Charles Steinmetz was buried on the Vale Cemetery, Schenectady, NY, U.S.A.

       

After Steinmetz’s death, former President Herbert Hoover headed a committee to raise $25,000 to purchase the house and convert it into a museum. The money was raised but the city and state could not agree on the responsibility for restoring it, so it was torn down in 1938.

       

The IEEE Charles Proteus Steinmetz Award was established by the Board of Directors in 1979. It may be presented annually to an individual for major contributions to the development of standards in the field of electrical and electronics engineering. Recipient selection is administered through the Technical Field Awards Council of the IEEE Awards Board.

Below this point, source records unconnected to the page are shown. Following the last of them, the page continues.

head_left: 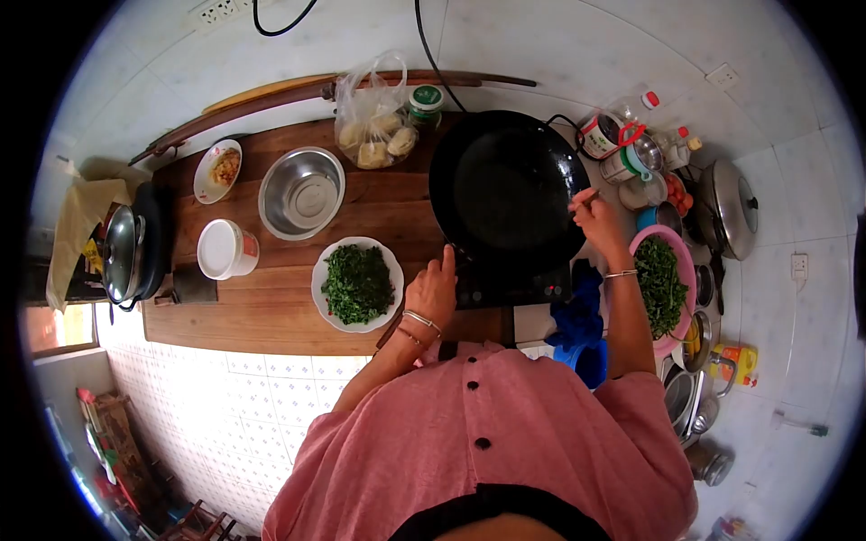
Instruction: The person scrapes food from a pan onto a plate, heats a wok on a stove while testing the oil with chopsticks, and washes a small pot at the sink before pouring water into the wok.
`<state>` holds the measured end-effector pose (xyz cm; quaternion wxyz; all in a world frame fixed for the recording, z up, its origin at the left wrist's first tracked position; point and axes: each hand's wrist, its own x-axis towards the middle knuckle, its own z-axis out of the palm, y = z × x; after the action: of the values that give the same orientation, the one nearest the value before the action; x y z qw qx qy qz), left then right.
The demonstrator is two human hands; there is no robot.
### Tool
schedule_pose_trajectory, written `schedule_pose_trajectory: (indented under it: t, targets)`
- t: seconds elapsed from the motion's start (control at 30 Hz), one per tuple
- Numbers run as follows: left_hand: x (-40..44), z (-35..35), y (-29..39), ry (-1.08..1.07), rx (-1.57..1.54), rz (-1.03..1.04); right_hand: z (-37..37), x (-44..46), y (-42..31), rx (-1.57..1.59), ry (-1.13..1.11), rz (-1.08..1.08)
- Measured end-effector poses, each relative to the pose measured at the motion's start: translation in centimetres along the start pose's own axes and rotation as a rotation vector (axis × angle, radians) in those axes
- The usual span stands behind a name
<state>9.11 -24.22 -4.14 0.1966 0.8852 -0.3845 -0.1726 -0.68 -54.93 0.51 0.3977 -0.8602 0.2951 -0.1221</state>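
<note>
A black wok [510, 185] sits on a black induction cooker [519, 290] in front of me. My left hand [433, 290] is at the wok's near left rim, index finger stretched out; I cannot tell whether it touches the metal. Over the right rim is my right hand [595, 219], its fingers curled in; what they hold, if anything, is too small to make out. Left of my left hand, a white plate [397, 270] bears chopped green leaves [356, 284]. To the right of my right arm, a pink basin [690, 279] contains more greens [658, 287].
A steel bowl [304, 194], a white tub [225, 250] and a dish of chopped food [216, 171] stand on the wooden counter [271, 334]. Behind are a plastic bag [374, 126] and a jar [426, 104]. Bottles [645, 104] and a lid [732, 207] crowd the right side.
</note>
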Motion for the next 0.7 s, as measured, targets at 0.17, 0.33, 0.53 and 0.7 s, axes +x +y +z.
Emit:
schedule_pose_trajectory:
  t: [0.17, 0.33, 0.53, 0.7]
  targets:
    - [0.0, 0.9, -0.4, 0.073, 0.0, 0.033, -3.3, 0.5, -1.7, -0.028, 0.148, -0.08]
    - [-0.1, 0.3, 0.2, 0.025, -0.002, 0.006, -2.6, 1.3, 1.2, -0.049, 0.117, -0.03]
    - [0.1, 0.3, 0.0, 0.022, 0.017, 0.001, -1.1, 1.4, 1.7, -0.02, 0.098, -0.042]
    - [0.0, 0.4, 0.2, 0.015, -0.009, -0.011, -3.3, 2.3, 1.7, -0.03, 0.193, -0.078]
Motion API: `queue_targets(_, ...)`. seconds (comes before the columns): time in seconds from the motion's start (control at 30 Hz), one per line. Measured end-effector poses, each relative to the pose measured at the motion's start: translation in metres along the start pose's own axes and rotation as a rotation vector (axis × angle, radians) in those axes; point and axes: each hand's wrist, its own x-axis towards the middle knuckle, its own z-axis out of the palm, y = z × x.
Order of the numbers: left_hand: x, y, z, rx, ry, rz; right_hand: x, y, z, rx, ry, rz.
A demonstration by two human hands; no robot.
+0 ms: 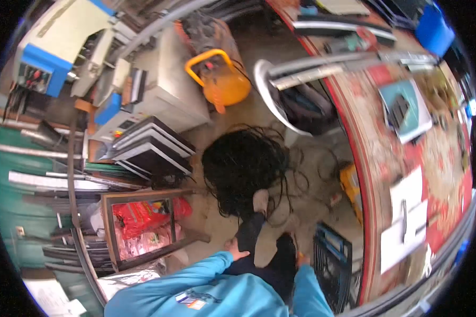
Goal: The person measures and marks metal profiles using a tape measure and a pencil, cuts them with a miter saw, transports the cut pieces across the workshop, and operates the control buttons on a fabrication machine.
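My left hand (237, 248) rests by my dark-trousered leg, its fingers stretched toward the knee and nothing seen in it. Down at my right side, my right hand (301, 259) is small and partly hidden by the blue sleeve; its fingers do not show clearly. Close to it stands a stack of dark frames (332, 264). On the floor ahead lies a large tangled heap of thin black strips (243, 166), with loose loops spreading to the right. One of my feet (260, 201) is at the heap's near edge.
To the right is a table (373, 185) with a red patterned cover, papers (404, 227) and a pen-like object. A white chair (280, 113) and a yellow-orange machine (222, 82) stand ahead. At left are a wooden frame (111, 232), red bags (140, 216) and stacked dark panels (153, 150).
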Motion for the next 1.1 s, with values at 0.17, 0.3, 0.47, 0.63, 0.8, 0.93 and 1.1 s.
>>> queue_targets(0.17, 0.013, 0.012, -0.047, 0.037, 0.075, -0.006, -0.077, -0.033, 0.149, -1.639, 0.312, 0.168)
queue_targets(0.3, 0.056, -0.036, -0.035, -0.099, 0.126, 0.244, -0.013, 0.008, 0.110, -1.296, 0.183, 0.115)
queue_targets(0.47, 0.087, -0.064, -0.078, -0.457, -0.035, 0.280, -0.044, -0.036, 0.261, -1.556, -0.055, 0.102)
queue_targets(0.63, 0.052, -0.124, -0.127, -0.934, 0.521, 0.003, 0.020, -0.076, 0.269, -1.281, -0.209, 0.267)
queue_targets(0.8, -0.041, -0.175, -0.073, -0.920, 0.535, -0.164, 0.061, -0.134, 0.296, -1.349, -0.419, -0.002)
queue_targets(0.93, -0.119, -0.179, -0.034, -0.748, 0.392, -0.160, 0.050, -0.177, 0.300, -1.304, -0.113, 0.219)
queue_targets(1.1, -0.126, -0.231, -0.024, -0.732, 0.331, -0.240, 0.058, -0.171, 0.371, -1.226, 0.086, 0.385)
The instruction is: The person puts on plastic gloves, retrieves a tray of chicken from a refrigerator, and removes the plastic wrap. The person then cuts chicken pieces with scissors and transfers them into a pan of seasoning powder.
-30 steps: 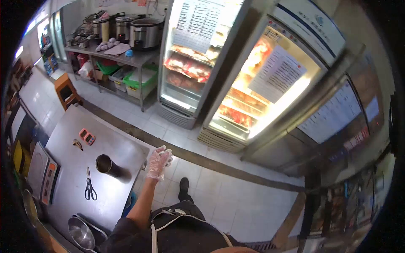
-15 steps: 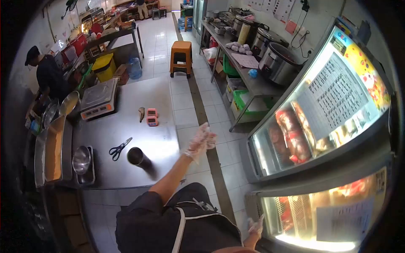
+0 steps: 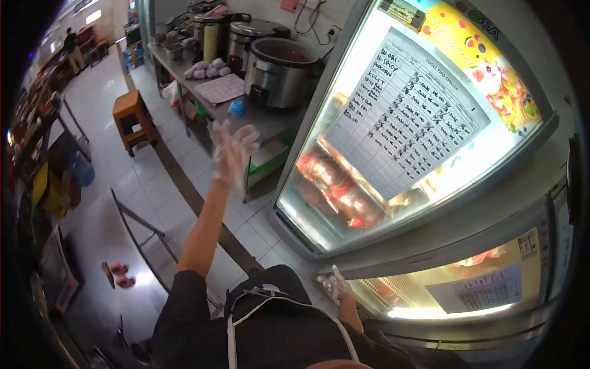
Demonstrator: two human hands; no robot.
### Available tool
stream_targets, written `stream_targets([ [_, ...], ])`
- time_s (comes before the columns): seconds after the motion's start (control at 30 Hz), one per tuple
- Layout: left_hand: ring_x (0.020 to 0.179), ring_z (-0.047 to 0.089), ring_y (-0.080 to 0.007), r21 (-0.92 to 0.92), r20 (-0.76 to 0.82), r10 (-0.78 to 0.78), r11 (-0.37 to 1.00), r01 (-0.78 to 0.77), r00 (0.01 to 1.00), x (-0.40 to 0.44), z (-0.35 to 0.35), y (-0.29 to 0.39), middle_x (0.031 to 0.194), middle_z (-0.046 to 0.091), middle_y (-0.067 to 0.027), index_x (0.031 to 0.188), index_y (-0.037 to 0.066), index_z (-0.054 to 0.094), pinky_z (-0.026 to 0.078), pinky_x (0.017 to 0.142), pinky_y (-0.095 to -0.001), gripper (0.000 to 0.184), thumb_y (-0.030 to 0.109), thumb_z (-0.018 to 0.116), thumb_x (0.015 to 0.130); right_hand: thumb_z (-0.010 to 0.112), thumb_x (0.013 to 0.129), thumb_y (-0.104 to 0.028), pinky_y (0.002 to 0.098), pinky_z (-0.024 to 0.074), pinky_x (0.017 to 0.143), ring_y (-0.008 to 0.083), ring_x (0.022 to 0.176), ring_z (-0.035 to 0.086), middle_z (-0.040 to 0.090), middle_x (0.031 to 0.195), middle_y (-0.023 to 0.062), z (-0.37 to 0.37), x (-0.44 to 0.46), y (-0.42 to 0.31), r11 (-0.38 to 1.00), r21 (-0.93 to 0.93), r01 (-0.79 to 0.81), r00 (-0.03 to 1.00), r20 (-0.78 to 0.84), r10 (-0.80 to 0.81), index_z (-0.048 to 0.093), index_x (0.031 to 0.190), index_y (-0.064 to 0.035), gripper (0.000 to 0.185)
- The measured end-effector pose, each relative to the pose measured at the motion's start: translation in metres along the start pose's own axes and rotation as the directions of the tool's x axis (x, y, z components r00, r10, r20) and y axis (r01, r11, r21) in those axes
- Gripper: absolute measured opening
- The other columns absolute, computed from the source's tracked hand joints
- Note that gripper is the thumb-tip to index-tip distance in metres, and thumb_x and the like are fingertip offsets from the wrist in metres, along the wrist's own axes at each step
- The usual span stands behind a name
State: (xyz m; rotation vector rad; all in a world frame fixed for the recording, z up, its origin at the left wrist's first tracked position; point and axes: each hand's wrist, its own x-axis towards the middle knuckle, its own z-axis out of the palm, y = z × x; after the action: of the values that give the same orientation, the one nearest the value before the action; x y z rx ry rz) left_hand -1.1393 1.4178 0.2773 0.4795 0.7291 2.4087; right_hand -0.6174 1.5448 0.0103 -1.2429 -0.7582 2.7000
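My left hand (image 3: 230,154), in a clear plastic glove, is raised with its fingers apart and nothing in it. It appears in front of the steel shelf table (image 3: 184,86), below a small blue item (image 3: 236,108). Lower down, my right hand (image 3: 335,286), also gloved, has its fingers spread beside the lower part of the glass-door chillers. The nearer chiller (image 3: 344,141) bears a handwritten list (image 3: 412,111) and holds red packs (image 3: 344,190). Another lit chiller (image 3: 455,289) stands at the lower right with a paper on its glass.
A steel table (image 3: 92,313) at the lower left holds red timers (image 3: 125,277), a scale (image 3: 58,270) and blurred scissors. Cookers (image 3: 276,74) stand on the shelf table. An orange stool (image 3: 132,117) is on the floor. A person (image 3: 72,46) stands far back.
The view has swung right, toward the chiller and cookers. My left hand is now higher, in front of the shelf table. My right hand, out of view at first, shows beside the chiller.
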Motion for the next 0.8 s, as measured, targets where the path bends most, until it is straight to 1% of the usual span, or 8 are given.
stream_targets([
  [0.07,0.118,0.049,-0.0311,0.088,0.083,-0.073,0.994,0.065,0.994,0.061,0.032,-0.024,0.136,0.049,-0.0208,0.146,0.011,0.028,0.043,0.094,-0.0398,0.089,0.077,0.03,0.087,0.063,0.085,-0.058,0.0203,0.0486,0.054,0.0171,0.071,0.064,0.063,0.102,0.0199,0.004,0.006,0.004,0.995,-0.101,0.01,0.923,-0.383,-0.048,0.037,0.134,0.0073,0.086],
  [0.27,0.124,0.048,-0.0282,0.159,0.216,-0.052,0.987,0.018,0.975,0.228,0.026,-0.183,0.135,0.051,-0.0203,0.151,0.009,0.018,0.029,0.111,-0.0352,0.075,0.061,0.026,0.098,0.054,0.088,-0.064,0.0269,0.0448,0.049,0.0195,0.063,0.058,0.066,0.093,0.0251,0.003,0.049,0.023,0.966,-0.084,-0.243,0.907,-0.374,0.195,0.058,0.096,-0.0001,0.065],
  [0.33,0.121,0.047,-0.022,0.269,0.29,0.009,0.959,-0.09,0.957,0.222,0.05,-0.173,0.14,0.044,-0.0149,0.151,0.007,0.018,0.032,0.107,-0.0312,0.068,0.048,0.034,0.1,0.055,0.087,-0.064,0.0283,0.0446,0.052,0.0175,0.058,0.055,0.064,0.078,0.0162,0.034,0.08,0.018,0.966,-0.134,0.222,0.856,-0.447,-0.258,0.057,0.109,0.0014,0.07],
  [0.4,0.116,0.048,-0.0152,0.019,0.373,0.081,0.995,-0.095,0.924,0.227,0.048,-0.185,0.144,0.037,-0.008,0.151,0.007,0.017,0.039,0.103,-0.0275,0.066,0.029,0.052,0.1,0.058,0.085,-0.064,0.0289,0.0442,0.054,0.0159,0.054,0.053,0.061,0.067,0.0047,0.095,0.095,-0.024,0.987,0.106,-0.124,0.885,-0.437,0.158,0.047,0.129,0.0099,0.087],
  [0.47,0.119,0.046,-0.0146,0.465,0.367,0.148,0.826,-0.319,0.918,0.231,0.047,-0.181,0.142,0.039,-0.0073,0.152,0.01,0.015,0.038,0.103,-0.0259,0.066,0.03,0.051,0.1,0.065,0.081,-0.062,0.0298,0.0489,0.05,0.0233,0.06,0.058,0.06,0.094,0.0167,0.113,0.116,-0.026,0.994,-0.035,0.102,0.925,-0.363,-0.108,0.044,0.13,0.0007,0.082],
  [0.6,0.132,0.037,-0.0143,-0.256,0.332,-0.024,0.96,0.115,0.943,0.225,0.054,-0.196,0.151,0.027,-0.0002,0.152,0.012,0.014,0.023,0.114,-0.0309,0.067,0.038,0.047,0.099,0.069,0.08,-0.058,0.0306,0.0501,0.046,0.0288,0.066,0.062,0.06,0.1,0.0234,0.12,0.186,-0.069,0.93,0.347,-0.118,0.955,-0.218,0.202,0.041,0.128,0.0019,0.082],
  [0.67,0.136,0.036,-0.0159,-0.364,0.354,-0.115,0.897,0.25,0.928,0.224,0.041,-0.209,0.149,0.028,-0.0004,0.152,0.015,0.01,0.018,0.118,-0.0313,0.077,0.039,0.056,0.096,0.071,0.078,-0.057,0.0245,0.049,0.046,0.026,0.068,0.062,0.06,0.101,0.023,0.17,0.177,-0.08,0.958,0.065,0.28,0.884,-0.407,-0.231,0.037,0.127,0.0046,0.086],
  [0.8,0.097,0.049,-0.0102,-0.052,0.394,-0.061,0.995,0.088,0.917,0.21,0.046,-0.149,0.11,0.051,-0.0038,0.141,0.006,0.031,0.039,0.093,-0.0288,0.05,0.035,0.041,0.102,0.072,0.079,-0.056,0.0195,0.0497,0.047,0.0225,0.066,0.063,0.06,0.101,0.0226,0.209,0.164,-0.069,0.788,0.3,0.537,0.754,-0.59,-0.289,0.033,0.129,0.0026,0.087],
])
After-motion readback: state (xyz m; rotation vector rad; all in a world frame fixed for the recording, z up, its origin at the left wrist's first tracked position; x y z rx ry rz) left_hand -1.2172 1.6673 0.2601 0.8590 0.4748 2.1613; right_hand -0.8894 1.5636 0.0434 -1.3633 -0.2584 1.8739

The award consists of a bronze medal, certificate and a cash prize.

       

In 1983 the United States Post office issued a postage stamp in his honor.       

       

Quotes from Charles Steinmetz:

       

In the realm of science, all attempts to find any evidence of superhatural beings, of metaphysical conceptions, as God, immortality, infinity, etc., thus have failed, and if we are honest, we must confess that in science there exists no God, no immortality, no soul or mind as distinct from the body.
– Charles Steinmetz, quoted in American Freeman, July, 1941, quoted from James A. Haught, ed., 2000 Years of Disbelief

       

No evidence or proof of the existence of a God has been found in the phenomena of nature, based on experience.
– Charles Steinmetz (source unknown)

       

No man really becomes a fool until he stops asking questions.
– Charles Steinmetz, quoted from The Speaker’s Electronic Reference Collection, AApex Software (1994)

       

Here’s an interesting anecdote, as told by Charles M. Vest, President of the Massachusetts Institute of Technology, during commencement on June 4th, 1999. “In the early years of this century, Steinmetz was brought to General Electric’s facilities in Schenectady, New York.

       

GE had encountered a performance problem with one of their huge electrical generators and had been absolutely unable to correct it. Steinmetz, a genius in his understanding of electromagnetic phenomena, was brought in as a consultant - not a very common occurrence in those days, as it would be now. Steinmetz also found the problem difficult to diagnose, but for some days he closeted himself with the generator, its engineering drawings, paper and pencil. At the end of this period, he emerged, confident that he knew how to correct the problem. After he departed, GE’s engineers found a large “X” marked with chalk on the side of the generator casing. There also was a note instructing them to cut the casing open at that location and remove so many turns of wire from the stator. The generator would then function properly.

       

And indeed it did. Steinmetz was asked what his fee would be. Having no idea in the world what was appropriate, he replied with the absolutely unheard of answer that his fee was $1000. Stunned, the GE bureaucracy then required him to submit a formally itemized invoice. They soon received it. It included two items: 1. Marking chalk “X” on side of generator: $1. 2. Knowing where to mark chalk “X": $999.”